Bitti senza progetti

«La messa in sicurezza del centro abitato di Bitti per una progettazione di oltre 1,52 milioni di euro per interventi mai fatti, e ancora le opere di salvaguardia nel bacino di Rio Mogoro per una progettazione di oltre 800.000 euro e lavori di oltre 40 milioni. Infine le opere idrauliche della bassa Valle del Rio Coghinas per 857.000 euro di progettazione e circa 24 milioni di lavori». La Corte dei Conti prende atto che la spesa certificata, rispetto ai 12 milioni per la progettazione, è stata inferiore al 75% del primo acconto. In pratica sui tre milioni erogati, ne sono stati spesi appena due. Per questo motivo, è scritto nella relazione dei giudici, «non si è potuto procedere alla richiesta di erogazione della seconda quota».

Le giustificazioni

La Regione si è giustificata: abbiamo avuto una notevole mole di interventi e di risorse finanziarie da gestire e la carenza di risorse economiche da destinare alla costituzione di un'adeguata struttura operativa. Alla fine molti interventi, tra cui quelli previsti per Bitti, sono stati delegati alla Sogesid, società di Stato dedita a gestire progettazioni e opere pubbliche nel settore idrico e idrogeologico.
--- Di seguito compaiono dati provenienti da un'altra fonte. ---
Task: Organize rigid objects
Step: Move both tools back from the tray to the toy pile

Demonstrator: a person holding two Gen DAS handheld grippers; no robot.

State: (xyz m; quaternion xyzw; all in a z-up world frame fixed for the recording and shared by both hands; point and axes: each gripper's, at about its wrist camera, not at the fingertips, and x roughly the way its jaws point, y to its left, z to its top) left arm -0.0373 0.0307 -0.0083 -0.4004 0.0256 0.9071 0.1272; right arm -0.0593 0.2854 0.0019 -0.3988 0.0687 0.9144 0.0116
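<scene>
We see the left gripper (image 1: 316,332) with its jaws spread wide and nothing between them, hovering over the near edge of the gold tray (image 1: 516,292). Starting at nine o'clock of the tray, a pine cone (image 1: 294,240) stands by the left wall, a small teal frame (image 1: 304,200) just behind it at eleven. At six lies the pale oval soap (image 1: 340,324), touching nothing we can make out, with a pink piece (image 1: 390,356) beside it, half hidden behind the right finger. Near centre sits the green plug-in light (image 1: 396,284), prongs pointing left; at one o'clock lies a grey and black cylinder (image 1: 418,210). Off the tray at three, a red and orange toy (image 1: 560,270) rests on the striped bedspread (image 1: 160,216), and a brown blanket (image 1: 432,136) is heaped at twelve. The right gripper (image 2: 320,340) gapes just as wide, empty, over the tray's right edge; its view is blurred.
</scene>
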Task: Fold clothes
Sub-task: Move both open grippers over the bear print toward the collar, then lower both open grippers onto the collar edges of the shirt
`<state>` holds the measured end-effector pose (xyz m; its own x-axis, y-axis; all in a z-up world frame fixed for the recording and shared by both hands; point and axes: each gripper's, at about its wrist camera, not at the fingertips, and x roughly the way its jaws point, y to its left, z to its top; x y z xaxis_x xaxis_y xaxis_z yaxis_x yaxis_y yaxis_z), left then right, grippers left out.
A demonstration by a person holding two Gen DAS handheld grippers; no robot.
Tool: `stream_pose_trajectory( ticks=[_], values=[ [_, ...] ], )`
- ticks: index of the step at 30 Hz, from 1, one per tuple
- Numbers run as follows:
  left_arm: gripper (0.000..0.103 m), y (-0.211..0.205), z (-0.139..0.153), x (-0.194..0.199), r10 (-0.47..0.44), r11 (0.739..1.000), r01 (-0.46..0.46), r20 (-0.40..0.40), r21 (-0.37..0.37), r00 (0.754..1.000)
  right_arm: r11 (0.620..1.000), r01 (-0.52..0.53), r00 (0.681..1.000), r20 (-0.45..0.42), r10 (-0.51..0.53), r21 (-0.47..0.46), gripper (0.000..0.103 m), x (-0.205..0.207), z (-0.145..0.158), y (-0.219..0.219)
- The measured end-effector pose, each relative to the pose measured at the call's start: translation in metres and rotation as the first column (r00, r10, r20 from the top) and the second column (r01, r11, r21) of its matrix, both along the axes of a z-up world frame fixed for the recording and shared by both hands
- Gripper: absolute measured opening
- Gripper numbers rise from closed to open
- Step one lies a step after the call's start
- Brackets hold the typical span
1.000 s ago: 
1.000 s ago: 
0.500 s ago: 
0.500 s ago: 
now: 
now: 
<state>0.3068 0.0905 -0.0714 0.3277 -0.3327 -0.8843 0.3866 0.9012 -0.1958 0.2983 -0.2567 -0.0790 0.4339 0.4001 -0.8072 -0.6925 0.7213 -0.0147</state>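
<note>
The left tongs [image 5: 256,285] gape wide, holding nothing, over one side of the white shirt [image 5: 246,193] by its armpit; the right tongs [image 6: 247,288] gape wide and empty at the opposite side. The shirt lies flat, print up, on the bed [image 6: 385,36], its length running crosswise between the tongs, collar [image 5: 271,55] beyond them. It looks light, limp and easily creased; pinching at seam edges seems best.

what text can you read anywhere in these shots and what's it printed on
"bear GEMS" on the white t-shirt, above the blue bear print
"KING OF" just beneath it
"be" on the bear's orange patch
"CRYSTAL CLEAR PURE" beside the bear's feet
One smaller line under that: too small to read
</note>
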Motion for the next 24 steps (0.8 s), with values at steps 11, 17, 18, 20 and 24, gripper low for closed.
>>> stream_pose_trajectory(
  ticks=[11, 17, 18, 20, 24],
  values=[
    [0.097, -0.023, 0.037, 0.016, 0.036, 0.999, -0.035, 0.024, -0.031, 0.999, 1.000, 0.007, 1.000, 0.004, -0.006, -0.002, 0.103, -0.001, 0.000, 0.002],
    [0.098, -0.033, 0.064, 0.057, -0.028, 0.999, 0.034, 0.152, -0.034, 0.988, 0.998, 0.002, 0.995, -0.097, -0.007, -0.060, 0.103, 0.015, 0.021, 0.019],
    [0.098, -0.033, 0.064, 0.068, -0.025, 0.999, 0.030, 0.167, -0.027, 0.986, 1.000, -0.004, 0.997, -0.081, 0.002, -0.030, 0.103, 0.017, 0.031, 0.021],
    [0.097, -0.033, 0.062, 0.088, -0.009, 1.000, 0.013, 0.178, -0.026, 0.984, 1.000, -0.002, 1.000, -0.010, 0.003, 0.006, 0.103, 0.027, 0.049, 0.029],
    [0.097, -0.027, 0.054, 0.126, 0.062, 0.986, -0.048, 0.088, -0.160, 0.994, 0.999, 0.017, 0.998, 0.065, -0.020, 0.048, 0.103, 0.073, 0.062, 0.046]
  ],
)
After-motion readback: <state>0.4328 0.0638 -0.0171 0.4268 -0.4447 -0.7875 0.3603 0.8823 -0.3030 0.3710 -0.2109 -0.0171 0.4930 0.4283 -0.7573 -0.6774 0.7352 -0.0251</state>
Il bando è stato avviato a settembre, appena due mesi fa. I fondi erano disponibili da sette anni. Una valanga di detriti e di fango, una montagna di denari sempre annunciati e mai spesi, progetti campati per aria e ora da rifare. I canali tombati, le montagne abbandonate e i corsi d'acqua spariti hanno dimostrato con tutta la loro imponenza che il tempo è drammaticamente scaduto.